A landmark new exhibition called Treasures of Heaven: Saints, Relics and Devotion in Medieval Europe, at the Walters Art Museum in Baltimore, presents just those kinds of magically gorgeous objects. It is truly a “treasure” show, chock-full of gold and gems. It also takes us back to an age where the respect we had for art could verge on awe, even terror.

The true “working parts” of the golden objects at the Walters are hidden deep inside them: all these artifacts either contained actual remnants of the bodies of Christianity’s holiest figures, or held lesser objects—oil, bits of cloth, or even instruments of torture—that had come in contact with the figures or their relics.

Two carved and painted busts of beautiful young girls, dressed and coiffed for a holiday Sunday near Brussels in the 1520s, conceal chunks of skull said to have come from martyred Christian virgins.

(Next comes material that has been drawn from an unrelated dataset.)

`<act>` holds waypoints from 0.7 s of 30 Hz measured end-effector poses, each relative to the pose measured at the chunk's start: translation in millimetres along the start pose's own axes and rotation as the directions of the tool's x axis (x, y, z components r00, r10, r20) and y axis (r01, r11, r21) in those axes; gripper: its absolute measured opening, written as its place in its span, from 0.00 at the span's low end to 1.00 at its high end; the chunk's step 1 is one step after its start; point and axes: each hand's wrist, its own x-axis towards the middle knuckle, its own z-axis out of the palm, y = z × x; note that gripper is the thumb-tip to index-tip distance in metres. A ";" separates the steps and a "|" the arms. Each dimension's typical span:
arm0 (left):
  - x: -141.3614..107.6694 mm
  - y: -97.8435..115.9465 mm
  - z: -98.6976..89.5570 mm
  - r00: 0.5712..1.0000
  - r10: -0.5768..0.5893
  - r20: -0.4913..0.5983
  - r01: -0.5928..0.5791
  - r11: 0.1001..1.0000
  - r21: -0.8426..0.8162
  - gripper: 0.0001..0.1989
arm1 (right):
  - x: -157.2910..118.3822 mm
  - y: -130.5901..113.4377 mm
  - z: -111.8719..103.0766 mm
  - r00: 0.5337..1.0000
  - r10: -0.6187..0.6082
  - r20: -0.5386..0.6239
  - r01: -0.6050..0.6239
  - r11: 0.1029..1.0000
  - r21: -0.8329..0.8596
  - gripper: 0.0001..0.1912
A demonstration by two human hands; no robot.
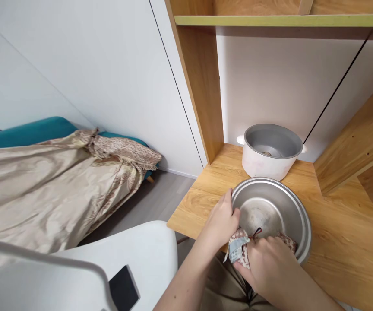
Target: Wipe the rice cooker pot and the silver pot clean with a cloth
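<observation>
A silver metal bowl [298,216] stands near the front edge of the wooden desk, tilted a little towards me. My left hand [223,220] grips its left rim, thumb inside and fingers outside. My right hand [270,263] is closed around a brown-and-white patterned cloth [241,250] with a grey-blue patch, pressed over the bowl's near rim. Part of the cloth reaches inside the bowl past my knuckles; the rest is hidden under my hand. Directly behind the bowl is a white rice cooker body [266,168] with a grey inside and no lid on it.
A wooden desk [342,242] holds both vessels, with upright side panels and a shelf [270,20] above. To the left are a white chair [150,250] with a dark flat object [124,288] on it, and a sofa draped in a beige cover [60,185].
</observation>
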 end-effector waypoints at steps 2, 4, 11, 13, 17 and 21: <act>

Each bust has a discreet trap door on top to reveal its sacred bone. The Walters is keeping them closed.

Several ornately gilt caskets and crosses contain fragments of the True Cross, which Christ was believed to have died on, while one of several rock-crystal vessels in the show still contains the “Tooth of John the Baptist,” as its inscription informs us. (The gold casings for these relics also functioned as cash reserves for their owners, to be melted down in tough times. This is one of several fascinating facts in an essay by co-curator Martina Bagnoli, from the show’s gorgeous and comprehensive catalog.)

Seeing these objects in a modern exhibition, you realize they sit at the top of our museums’ family tree. The art collecting that went on to become a hobby for the rich and powerful, such as the Walters’s founder, had its roots in the equally eager relic collecting of earlier times. By 1520, Prince Frederick the Wise, elector of Saxony, had amassed 19,013 precious relics in his collection.

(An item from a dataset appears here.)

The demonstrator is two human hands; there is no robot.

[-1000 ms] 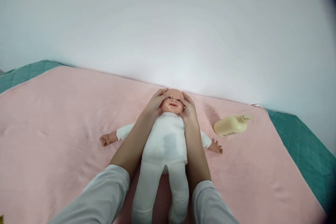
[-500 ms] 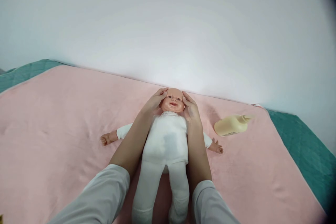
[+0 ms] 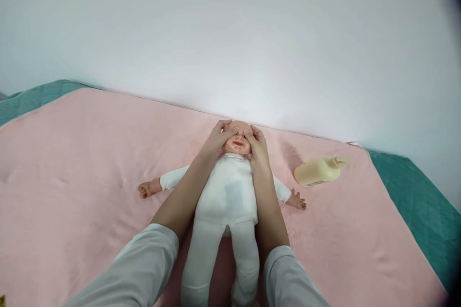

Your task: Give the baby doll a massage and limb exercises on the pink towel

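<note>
A baby doll (image 3: 226,192) in a white top and white leggings lies on its back, arms spread out to both sides. My left hand (image 3: 220,135) is wrapped round one side of its head, fingers at the temple and thumb across the eye area. On the other side of the head, my right hand (image 3: 259,145) mirrors this, its thumb resting at the inner corner of the other eye. Both thumbs cover the doll's eyes; its nose and mouth show between them. My forearms run along either side of the doll's body, over its upper arms.
The doll lies on a pink blanket (image 3: 90,177) spread over a green quilted cover (image 3: 418,201). A pale yellow pump bottle (image 3: 317,171) lies on its side to the right. A white wall (image 3: 230,33) rises directly behind the doll's head.
Both thumbs have slid inward from the doll's temples to over its eyes, near the nose. The doll and the bottle have stayed in place.
</note>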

At the tail end of the Middle Ages, churches and chapels were crowded with stunning objects of virtue, and people flocked to them—to pray, of course, but also for the sheer wonder of it all. One object at the Walters is a fabulous, yard-long “Griffin’s Claw” said to have come from a griffin companion of Saint Cuthbert of England. (Spoiler alert: it’s actually a mountain-goat horn.) As Europe secularized, such objects migrated to the “cabinets of wonder” of the wealthy, which in turn begat our modern museums, which function more like wondrous, relic-filled halls than we tend to acknowledge. After something like 2 million years of living from the artifacts we make, humans may be hard-wired to show them respect.